Yeah, this is for me. Not everyone, I speak for myself and myself only. I hope you liked it, thanks for reading.
Stella Aug 2018
I miss the days when
I could speak without judgement
I miss the days
When I could run around,
Carefree
I miss the days when
Everything wasn’t complicated
With the things going on in the world
And how much it changes,
It’s going to start to affect people
Terrorism and shootings have become common
And no one blinks an eye at it
Treaties are being made and destroyed,
With all this going on,
I just wish the old days were back,
They were filled with laughter and joy,
Not depression and self-loathing
Those days were filled with wonder
Not complicated and downright horrible
But I know,
Those days are behind us
And they may never happen again,
At least I have the memories of
Simplicity and happiness
This is me personally, not everyone else. I speak only for myself. Thanks for Reading, I hope you liked it.
Stella Aug 2018
She stands alone,
Looking out the window,
Seeing the other kids her age,
Playing and having fun.
He stands in a crowd,
Surrounded by others his age
Feeling alone
Staring at the girl all by her lonesome.
One isolated,
With no friends,
The other surrounded by others,
With no real friends.
One day they meet,
Bumping into each other
On the way to their respective activities.
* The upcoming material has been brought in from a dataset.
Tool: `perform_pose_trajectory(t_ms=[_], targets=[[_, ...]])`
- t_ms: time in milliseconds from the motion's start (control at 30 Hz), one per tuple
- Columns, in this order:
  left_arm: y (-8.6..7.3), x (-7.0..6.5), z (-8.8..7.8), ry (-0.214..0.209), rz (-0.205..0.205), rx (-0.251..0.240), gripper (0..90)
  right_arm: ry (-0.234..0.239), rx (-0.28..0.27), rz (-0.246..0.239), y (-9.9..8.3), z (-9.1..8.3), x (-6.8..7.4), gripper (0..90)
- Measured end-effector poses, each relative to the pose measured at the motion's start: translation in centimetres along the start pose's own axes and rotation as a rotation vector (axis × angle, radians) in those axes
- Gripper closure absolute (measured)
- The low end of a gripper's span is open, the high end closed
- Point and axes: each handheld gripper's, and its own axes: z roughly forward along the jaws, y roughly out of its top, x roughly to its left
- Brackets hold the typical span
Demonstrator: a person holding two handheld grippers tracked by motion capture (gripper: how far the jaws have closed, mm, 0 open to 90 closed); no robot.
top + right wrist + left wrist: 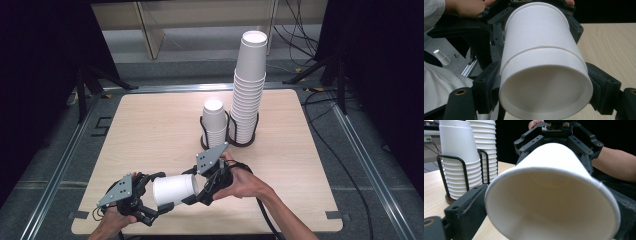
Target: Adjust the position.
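A white paper cup (172, 190) lies level above the table's front edge, between both grippers. My left gripper (162, 192) is shut on one end; in the left gripper view its jaws flank the cup's open mouth (549, 202). My right gripper (192, 187) is shut on the other end, its jaws pressing the cup's sides (544, 75). In the right gripper view a rim line runs round the middle, as of one cup nested in another. The person's hands hold both grippers.
A short stack of cups (214, 125) and a tall stack (248, 85) stand in a black wire holder (242, 141) at the middle back of the wooden table (150, 125). A small cup (442, 57) lies on the floor beside the table.
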Motion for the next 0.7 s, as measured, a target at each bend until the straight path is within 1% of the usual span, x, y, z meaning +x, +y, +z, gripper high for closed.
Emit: perform_pose_trajectory(t_ms=[33, 67, 133, 167, 233, 300, 333, 367, 400, 433, 567, 633, 667, 700], targets=[[-0.02, 0.00, -0.02, 0.004, 0.006, 0.003, 2.7, 0.005, -0.005, -0.011, 0.02, 0.00, -0.08, 24.1], [-0.04, 0.02, -0.05, 0.004, 0.014, 0.009, 2.3, -0.002, -0.014, -0.023, 0.04, -0.10, -0.14, 24.1], [-0.05, 0.02, -0.06, 0.006, 0.016, 0.010, 1.5, 0.001, -0.024, -0.025, 0.07, -0.27, -0.18, 24.1], [-0.04, 0.03, -0.07, 0.001, 0.015, 0.009, 1.8, -0.002, -0.031, -0.025, 0.07, -0.30, -0.17, 24.1], [0.00, -0.04, -0.06, -0.008, 0.014, 0.006, 6.2, -0.002, -0.030, -0.023, 0.08, -0.40, -0.17, 24.1], [0.09, -0.01, -0.13, -0.012, 0.021, 0.012, 6.7, 0.000, -0.033, -0.026, 0.07, -0.44, -0.20, 24.2], [0.15, 0.01, -0.17, -0.014, 0.024, 0.014, 7.3, 0.009, -0.035, -0.010, 0.05, -0.45, -0.12, 24.3], [0.20, -0.05, -0.16, -0.013, 0.021, 0.012, 7.7, 0.009, -0.034, -0.010, 0.04, -0.45, -0.14, 24.4], [0.26, -0.01, -0.19, -0.013, 0.032, 0.015, 8.0, 0.009, -0.033, -0.010, 0.03, -0.44, -0.15, 24.5], [0.28, 0.00, -0.21, -0.014, 0.036, 0.016, 8.4, 0.002, -0.034, -0.023, 0.03, -0.44, -0.23, 24.6], [0.40, 0.02, -0.33, -0.016, 0.047, 0.027, 10.0, 0.003, -0.030, -0.022, -0.02, -0.42, -0.27, 24.8], [0.44, 0.06, -0.33, -0.019, 0.059, 0.043, 10.5, 0.003, -0.022, -0.020, -0.03, -0.42, -0.25, 24.8], [0.30, 0.05, -0.07, -0.032, 0.052, 0.023, 10.7, 0.003, -0.012, -0.022, -0.04, -0.40, -0.23, 24.8], [0.34, 0.03, -0.14, -0.025, 0.055, 0.042, 11.0, -0.004, -0.004, -0.024, -0.06, -0.34, -0.16, 24.6]])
They immediately feel a connection
And they no longer feel alone.
They get to know each other,
They start dating,
They get married.
And when they die,
They know they won’t be alone,
Not anymore,
For they have each other.
Thanks for reading, I hope you liked it.
Stella Aug 2018
I’ve got problems
I know I do
But I ignore them
Constantly thinking others have it worse
They have it worse
Than the occasional yelling
They have it worse
Than the feeling of being isolated
They have it worse
Than the occasional self-loathing.
I feel like I can’t get help,
Why should I waste anyone's time
With problems that don’t even matter
Compared to others?
Others have abusive parents,
Others are constantly yelled at,
Others are going through so much worse
Than I have ever gone through.
But then why do I feel this way?
Like I have things not resolved,
Like I’m not enough?
Like I feel bad for wanting help?
I can’t help but compare myself to others,
And I can’t help but think I’m insignificant
Compared to everyone
Who has it way worse than I do.
I hate that I feel this way, but I can't help that it's true.
I hope you liked it, thanks for reading.